All that is wanted is the exact text of the lines below from the one with "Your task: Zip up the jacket" through the one with "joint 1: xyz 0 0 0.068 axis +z", inclusive, minus any pictures.
++++
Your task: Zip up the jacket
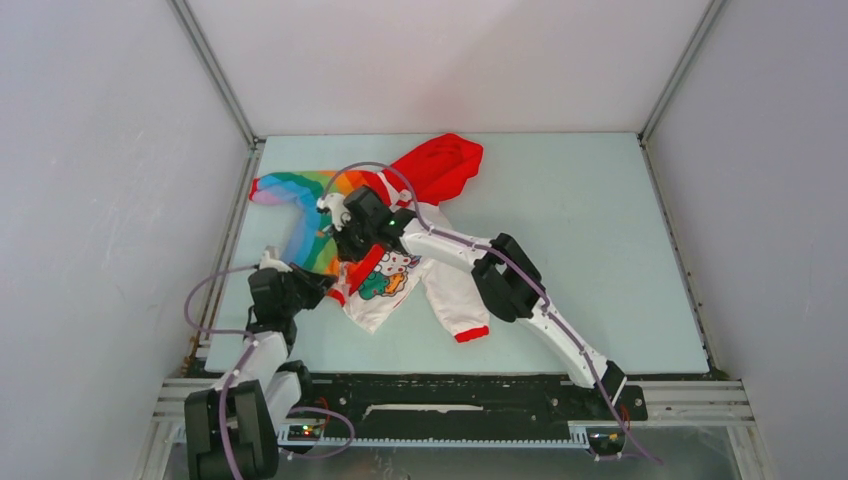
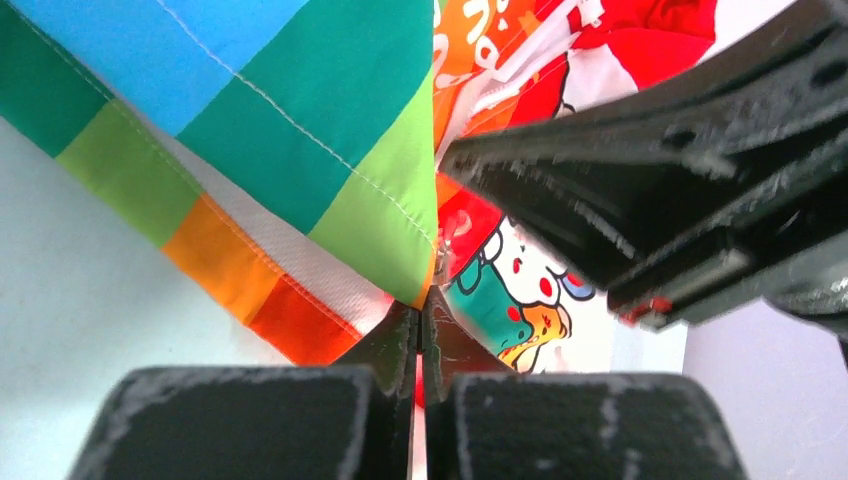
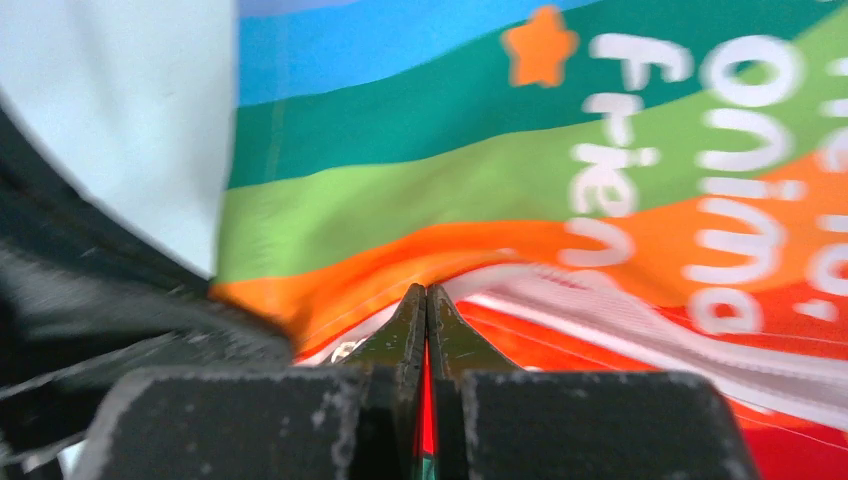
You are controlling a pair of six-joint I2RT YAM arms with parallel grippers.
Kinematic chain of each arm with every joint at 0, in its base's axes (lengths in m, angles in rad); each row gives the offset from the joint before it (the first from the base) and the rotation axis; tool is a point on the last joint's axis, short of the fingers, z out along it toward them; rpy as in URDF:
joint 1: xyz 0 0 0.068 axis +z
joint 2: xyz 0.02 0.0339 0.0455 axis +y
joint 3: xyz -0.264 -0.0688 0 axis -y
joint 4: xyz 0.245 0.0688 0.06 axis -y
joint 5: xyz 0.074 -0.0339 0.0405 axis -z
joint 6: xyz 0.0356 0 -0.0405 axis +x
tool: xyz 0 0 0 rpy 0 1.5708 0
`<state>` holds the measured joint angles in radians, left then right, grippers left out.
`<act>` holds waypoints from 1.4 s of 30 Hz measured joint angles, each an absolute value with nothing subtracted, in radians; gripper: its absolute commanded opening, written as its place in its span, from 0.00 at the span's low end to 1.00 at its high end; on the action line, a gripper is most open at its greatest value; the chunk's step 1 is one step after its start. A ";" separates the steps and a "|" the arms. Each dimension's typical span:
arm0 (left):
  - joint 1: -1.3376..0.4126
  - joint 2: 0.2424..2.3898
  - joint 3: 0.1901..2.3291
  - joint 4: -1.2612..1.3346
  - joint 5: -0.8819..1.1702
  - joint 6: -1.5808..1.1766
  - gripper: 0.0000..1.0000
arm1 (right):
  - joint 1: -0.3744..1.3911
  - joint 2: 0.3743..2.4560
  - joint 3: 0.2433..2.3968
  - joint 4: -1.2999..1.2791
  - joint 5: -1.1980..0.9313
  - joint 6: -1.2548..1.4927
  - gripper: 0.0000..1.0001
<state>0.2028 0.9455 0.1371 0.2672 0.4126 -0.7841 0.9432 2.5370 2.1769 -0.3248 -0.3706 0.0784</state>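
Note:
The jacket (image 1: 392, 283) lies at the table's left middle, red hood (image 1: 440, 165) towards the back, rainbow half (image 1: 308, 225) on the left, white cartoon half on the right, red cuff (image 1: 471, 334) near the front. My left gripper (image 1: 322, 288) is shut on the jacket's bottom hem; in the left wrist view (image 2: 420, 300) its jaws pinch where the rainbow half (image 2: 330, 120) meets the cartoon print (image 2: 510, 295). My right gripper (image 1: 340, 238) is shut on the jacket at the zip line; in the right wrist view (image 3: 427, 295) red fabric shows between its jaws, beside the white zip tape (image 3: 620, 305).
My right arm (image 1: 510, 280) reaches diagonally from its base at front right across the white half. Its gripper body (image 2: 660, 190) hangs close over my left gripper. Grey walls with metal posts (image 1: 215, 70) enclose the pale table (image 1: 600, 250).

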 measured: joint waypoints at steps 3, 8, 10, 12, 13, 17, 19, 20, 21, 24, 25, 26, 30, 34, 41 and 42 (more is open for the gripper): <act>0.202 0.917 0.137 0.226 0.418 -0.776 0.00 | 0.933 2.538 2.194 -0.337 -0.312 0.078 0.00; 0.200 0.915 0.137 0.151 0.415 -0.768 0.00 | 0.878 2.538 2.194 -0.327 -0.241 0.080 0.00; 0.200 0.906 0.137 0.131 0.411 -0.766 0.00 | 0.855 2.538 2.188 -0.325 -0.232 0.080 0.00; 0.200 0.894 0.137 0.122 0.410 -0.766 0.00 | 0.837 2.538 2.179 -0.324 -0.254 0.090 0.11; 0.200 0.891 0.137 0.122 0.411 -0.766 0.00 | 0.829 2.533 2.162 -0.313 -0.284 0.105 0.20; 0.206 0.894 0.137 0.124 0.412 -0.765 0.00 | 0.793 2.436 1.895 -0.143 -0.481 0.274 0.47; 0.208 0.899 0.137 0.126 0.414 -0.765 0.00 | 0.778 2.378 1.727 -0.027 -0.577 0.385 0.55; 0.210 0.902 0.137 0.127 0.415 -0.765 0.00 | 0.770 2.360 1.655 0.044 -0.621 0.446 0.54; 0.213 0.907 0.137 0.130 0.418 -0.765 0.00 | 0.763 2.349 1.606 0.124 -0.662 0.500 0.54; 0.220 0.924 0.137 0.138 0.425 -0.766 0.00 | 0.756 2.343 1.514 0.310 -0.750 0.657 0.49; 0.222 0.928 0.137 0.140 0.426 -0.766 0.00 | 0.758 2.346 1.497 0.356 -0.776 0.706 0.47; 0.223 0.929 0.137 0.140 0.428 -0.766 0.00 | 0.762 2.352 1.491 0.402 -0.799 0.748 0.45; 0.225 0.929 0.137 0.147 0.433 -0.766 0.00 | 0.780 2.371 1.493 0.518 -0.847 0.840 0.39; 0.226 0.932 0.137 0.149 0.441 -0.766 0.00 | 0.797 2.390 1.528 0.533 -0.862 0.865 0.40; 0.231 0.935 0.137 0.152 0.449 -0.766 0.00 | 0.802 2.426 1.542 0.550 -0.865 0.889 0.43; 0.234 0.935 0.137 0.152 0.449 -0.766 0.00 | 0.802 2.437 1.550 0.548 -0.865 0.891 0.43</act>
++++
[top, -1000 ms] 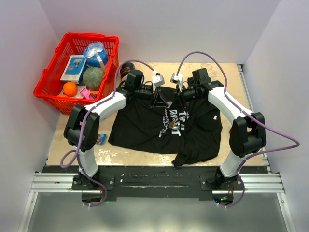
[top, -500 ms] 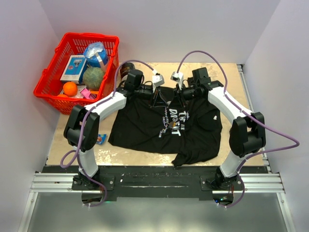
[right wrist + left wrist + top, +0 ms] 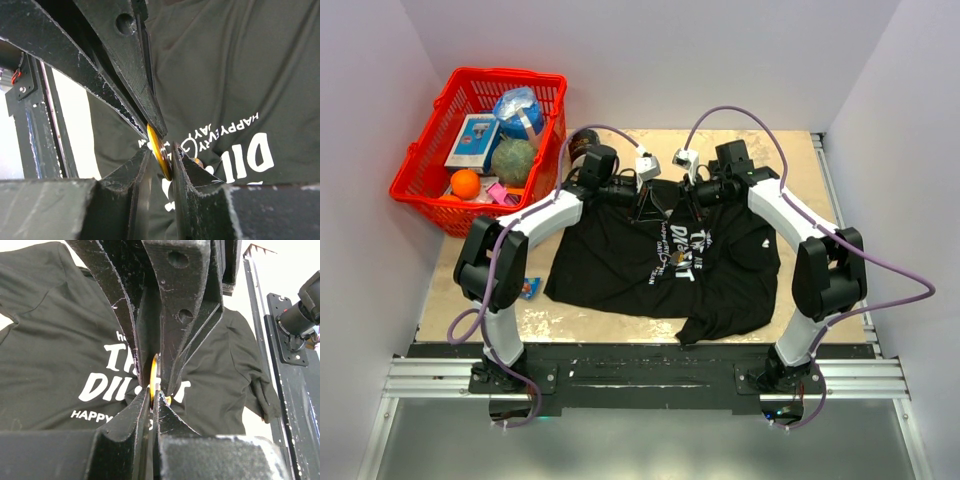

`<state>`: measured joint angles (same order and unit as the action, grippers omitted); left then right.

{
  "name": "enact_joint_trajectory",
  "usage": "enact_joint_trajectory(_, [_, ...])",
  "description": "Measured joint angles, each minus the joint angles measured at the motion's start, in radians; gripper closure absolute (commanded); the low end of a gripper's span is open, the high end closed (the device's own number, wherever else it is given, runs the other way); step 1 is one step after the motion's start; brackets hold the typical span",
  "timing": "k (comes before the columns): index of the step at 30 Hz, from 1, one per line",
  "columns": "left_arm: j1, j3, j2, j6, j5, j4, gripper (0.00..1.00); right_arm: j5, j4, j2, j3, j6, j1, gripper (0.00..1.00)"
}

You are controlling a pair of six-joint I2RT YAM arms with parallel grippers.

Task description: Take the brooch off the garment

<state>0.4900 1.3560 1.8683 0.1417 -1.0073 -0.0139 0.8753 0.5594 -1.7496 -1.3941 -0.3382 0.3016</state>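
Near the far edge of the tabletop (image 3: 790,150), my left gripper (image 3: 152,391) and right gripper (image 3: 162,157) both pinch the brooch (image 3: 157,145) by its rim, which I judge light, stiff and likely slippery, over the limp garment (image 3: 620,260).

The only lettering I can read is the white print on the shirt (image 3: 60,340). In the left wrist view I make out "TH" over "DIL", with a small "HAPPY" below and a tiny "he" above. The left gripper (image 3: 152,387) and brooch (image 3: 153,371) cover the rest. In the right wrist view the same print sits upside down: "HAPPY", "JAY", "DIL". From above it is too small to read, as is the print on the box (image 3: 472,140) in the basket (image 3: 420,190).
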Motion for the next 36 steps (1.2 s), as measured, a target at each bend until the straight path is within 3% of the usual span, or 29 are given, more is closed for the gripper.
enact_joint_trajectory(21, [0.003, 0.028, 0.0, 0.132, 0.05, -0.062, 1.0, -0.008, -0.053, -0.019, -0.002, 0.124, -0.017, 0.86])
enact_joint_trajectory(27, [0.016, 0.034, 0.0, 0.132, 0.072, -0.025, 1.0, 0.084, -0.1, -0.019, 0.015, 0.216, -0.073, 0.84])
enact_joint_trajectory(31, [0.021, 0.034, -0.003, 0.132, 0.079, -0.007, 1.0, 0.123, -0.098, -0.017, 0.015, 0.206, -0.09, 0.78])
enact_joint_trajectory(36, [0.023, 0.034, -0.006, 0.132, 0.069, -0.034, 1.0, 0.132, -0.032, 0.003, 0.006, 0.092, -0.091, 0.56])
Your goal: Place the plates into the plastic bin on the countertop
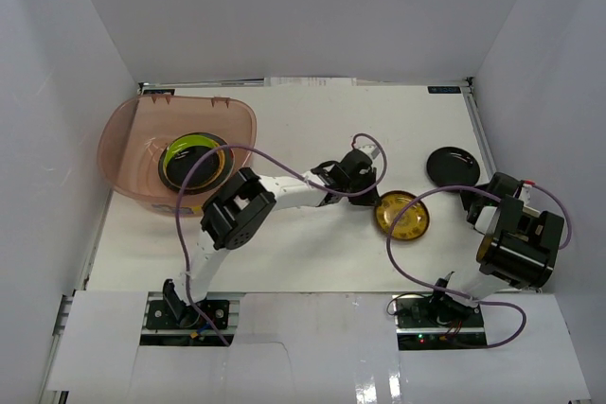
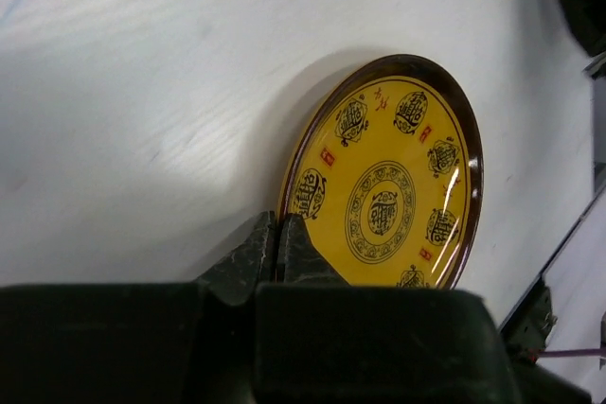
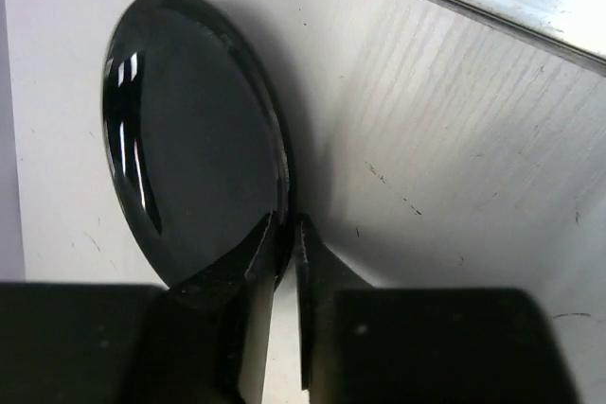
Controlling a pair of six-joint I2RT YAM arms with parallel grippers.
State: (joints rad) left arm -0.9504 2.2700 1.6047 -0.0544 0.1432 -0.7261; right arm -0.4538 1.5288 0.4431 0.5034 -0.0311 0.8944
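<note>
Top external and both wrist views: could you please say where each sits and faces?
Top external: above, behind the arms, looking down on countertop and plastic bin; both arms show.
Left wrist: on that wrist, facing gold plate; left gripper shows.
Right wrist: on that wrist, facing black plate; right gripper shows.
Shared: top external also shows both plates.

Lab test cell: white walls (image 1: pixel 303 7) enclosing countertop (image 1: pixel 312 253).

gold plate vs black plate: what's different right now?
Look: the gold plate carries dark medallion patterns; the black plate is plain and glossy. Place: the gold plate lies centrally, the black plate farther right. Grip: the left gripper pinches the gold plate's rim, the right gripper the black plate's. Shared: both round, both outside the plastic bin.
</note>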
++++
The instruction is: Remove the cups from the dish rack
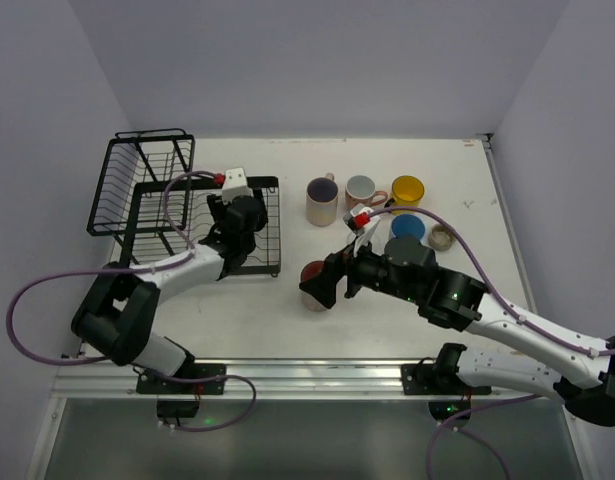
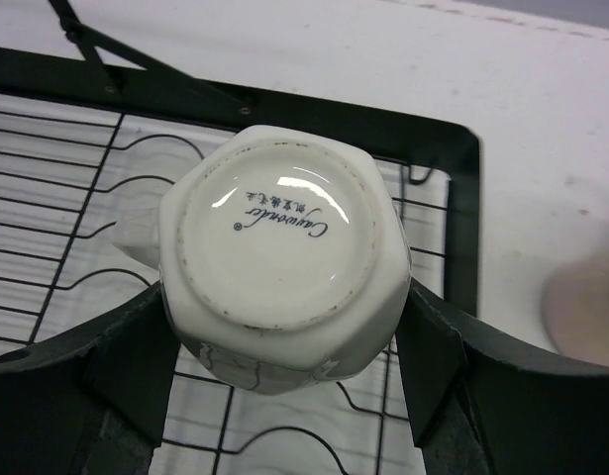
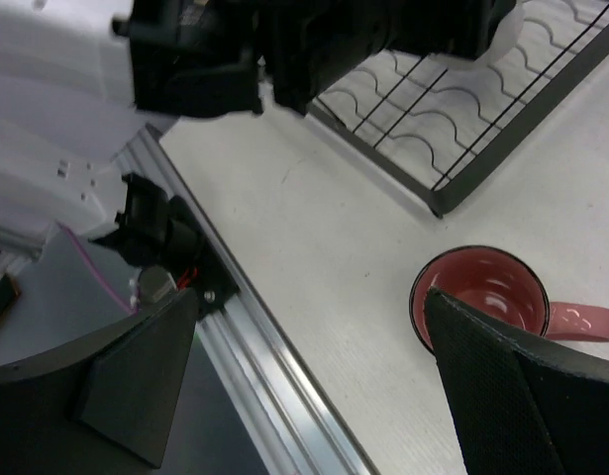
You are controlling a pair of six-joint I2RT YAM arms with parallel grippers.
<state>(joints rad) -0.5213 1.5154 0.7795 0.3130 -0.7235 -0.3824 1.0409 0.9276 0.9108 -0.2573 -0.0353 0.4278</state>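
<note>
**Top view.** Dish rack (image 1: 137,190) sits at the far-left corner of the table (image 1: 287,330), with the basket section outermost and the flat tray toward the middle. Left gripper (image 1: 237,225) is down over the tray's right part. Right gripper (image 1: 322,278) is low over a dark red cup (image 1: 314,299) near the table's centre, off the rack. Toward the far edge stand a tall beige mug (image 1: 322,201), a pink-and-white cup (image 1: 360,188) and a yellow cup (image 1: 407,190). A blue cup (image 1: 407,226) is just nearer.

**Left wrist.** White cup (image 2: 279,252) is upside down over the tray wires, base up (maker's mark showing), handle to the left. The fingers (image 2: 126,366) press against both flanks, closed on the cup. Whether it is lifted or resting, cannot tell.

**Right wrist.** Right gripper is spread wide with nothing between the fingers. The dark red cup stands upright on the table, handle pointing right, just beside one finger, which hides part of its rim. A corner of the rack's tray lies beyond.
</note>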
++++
Response area:
Your task: Zip up the jacket
You are controlling a pair of six-joint I2RT YAM arms with parallel grippers.
Kinematic chain of each arm with every joint at 0, in its base's axes (lengths in m, angles in rad); each row gives the offset from the joint before it (the first from the base) and the rotation axis; tool is a point on the last joint's axis, short of the fingers, z out along it toward them; rpy as in URDF:
joint 1: xyz 0 0 0.068 axis +z

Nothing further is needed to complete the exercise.